“Tom,” she said. “He came back… he came back.”
Tom’s fierce expression tempered a bit toward puzzlement.
“Who?” he asked, gruffly, confusion wrestling with anger in his voice.
“Dad,” she told him. “It was him. He’s going to save us.”
Triumphantly she held up the watch—and its weirdly flickering second hand.
Murph looked at the equations she had just written, then back to the watch. She stood, gathering the pages, and hurried through the halls. In her haste she bumped into someone, and was absently aware that it was Getty, but she didn’t slow her pace.
She remembered her first time here, with her dad, how terrifying it had been, followed quickly by awe-inspiring. Now, after all these years, it was home.
She reached the launch bay, the gigantic cylindrical space station that had never been intended to fly, had been nothing more than busy work to keep everyone who knew the truth from curling up into a ball and staying that way.
She remembered the pride Professor Brand had showed in the thing, even though he believed it would never function.
She walked up to the railing, marveling at it, at the thousands of workers who were still on the job. Getty stepped up beside her, having followed, and he wore a curious look on his face.
Then she turned back to the enormous hollow, and shouted at the top of her lungs.
“Eu-RE-ka!”
She turned her grin on Getty.
“Well, it’s traditional,” she said. Then she threw her papers over the railing.
“Eureka!” she repeated, as the papers fluttered down and workers looked curiously at her.
Then she planted a kiss right on the lips of a very surprised and confused Dr. Getty.
Cooper gazed along the worldline of the watch, saw that it seemed to branch out infinitely.
“Did it work?” he asked TARS.
“I think it might have,” TARS replied.
“Why?” Cooper said, hopefully.
“Because the bulk beings are closing the tesseract,” TARS replied.
Cooper gazed again off into the distance and saw that something, at least, was happening.
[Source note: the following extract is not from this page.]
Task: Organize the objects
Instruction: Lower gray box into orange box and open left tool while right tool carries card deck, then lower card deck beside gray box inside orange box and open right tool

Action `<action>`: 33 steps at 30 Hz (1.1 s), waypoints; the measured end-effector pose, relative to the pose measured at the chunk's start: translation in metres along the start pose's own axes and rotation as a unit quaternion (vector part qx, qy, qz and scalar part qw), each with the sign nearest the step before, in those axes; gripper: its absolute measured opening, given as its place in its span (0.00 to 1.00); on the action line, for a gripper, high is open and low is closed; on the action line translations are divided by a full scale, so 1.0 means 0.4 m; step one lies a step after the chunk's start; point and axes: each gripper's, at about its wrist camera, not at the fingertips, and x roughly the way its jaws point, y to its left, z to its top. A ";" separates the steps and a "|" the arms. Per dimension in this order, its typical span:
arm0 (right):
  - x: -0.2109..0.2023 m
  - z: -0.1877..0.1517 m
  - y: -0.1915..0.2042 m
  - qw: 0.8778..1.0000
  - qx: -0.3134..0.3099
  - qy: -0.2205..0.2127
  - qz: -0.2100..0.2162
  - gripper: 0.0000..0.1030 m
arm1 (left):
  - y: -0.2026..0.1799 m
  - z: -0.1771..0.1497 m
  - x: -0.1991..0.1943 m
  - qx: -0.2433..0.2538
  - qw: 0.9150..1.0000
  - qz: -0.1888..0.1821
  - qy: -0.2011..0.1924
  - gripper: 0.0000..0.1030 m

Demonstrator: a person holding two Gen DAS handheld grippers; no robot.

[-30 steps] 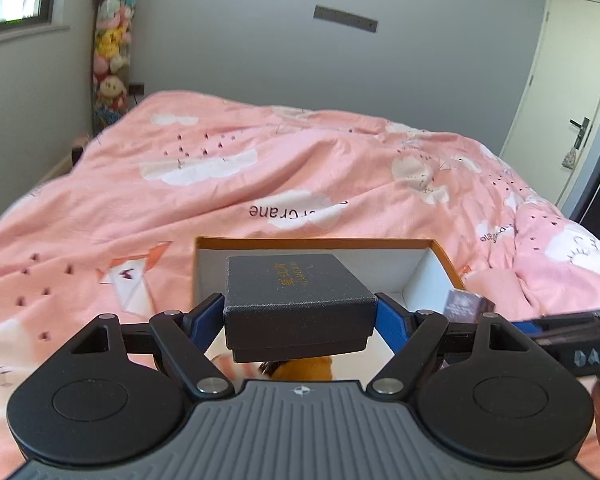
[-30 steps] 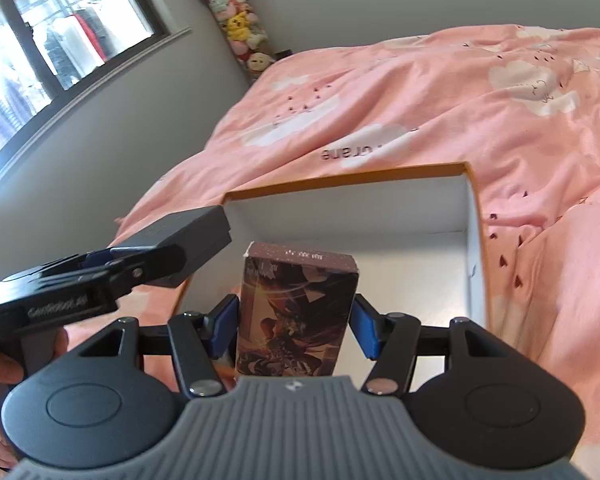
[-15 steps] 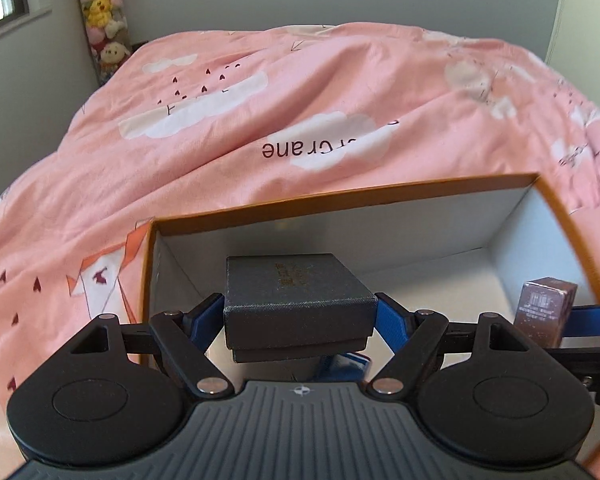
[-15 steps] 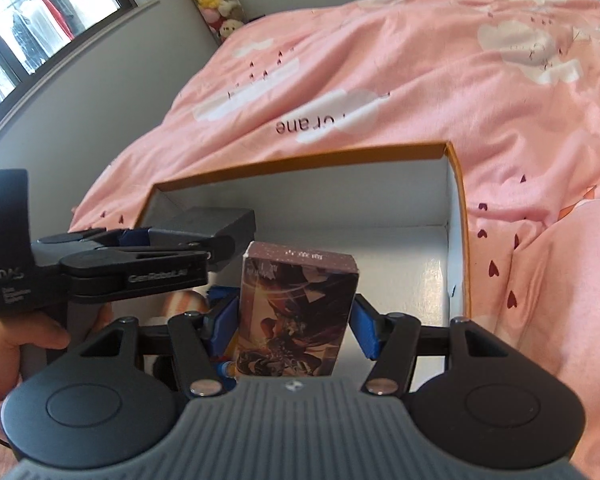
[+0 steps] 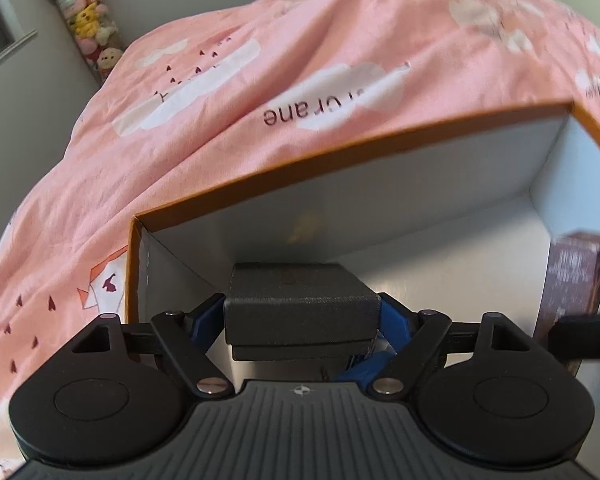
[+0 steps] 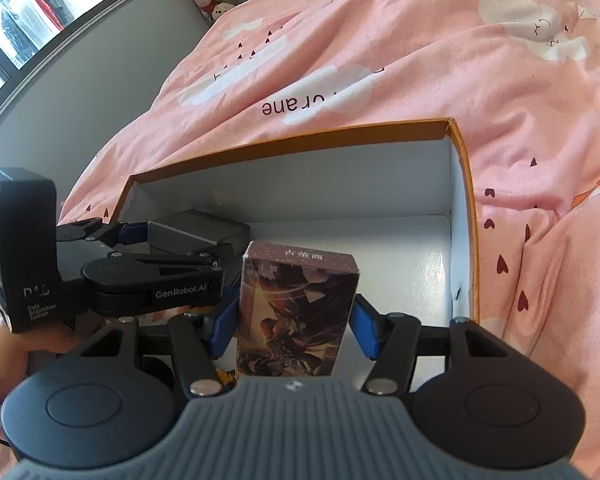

The lines were becoming sheets, becoming bulks, as the three-dimensional representation created for his only-human brain unraveled and returned to its full five-dimensional reality. It was like the universe was collapsing in on him, which he supposed in a sense it was.
“You don’t get it yet, TARS?” Cooper asked. “‘They’ aren’t beings—they’re us. Trying to help, just like I tried to help Murph…”
“People didn’t build this tesseract,” TARS said.
“Not yet,” Cooper replied. “But one day. Not you and I, but people—people who’ve evolved beyond the four dimensions that we know.”
As the expansion back into five dimensions came upon him, Cooper thought of Murph, and Tom—and hoped he had saved them. He thought he had, or at least played a part. There wasn’t much more that he could ask.
“What happens now?” he wondered aloud.
But then he was swept away, as if by a massive wave, like the Ranger back on Miller’s world. But that wave had only lifted and dropped him. No, this was more like a fast-moving river.
Or a riptide.
In the current, and beyond it, he saw stars and planets being born, dying, decaying into particles, then being born again, faster and faster—through space-time, above space-time, a piece of paper bending, a pen poking a hole through it…
Where was he going now? He was done, wasn’t he? He’d accomplished what he was meant to do—it was up to Murph now. And Brand.
He wondered where Brand was, how she was doing. He wished he could explain to her why he’d had to leave her alone.
Ahead he saw a glassy, golden distortion, and in it the Endurance, and for a split second he thought his wish had brought him to her—but then he saw that this Endurance was like new, undamaged, just entering the wormhole. He drifted through the bulkhead and saw Brand and Romilly there, both strapped in.
Brand, he thought, reaching toward her. In a way, he had gotten his wish. Could he communicate with her? Probably not, or at least nothing important, since this was the past, and she hadn’t known that any of this was going to happen.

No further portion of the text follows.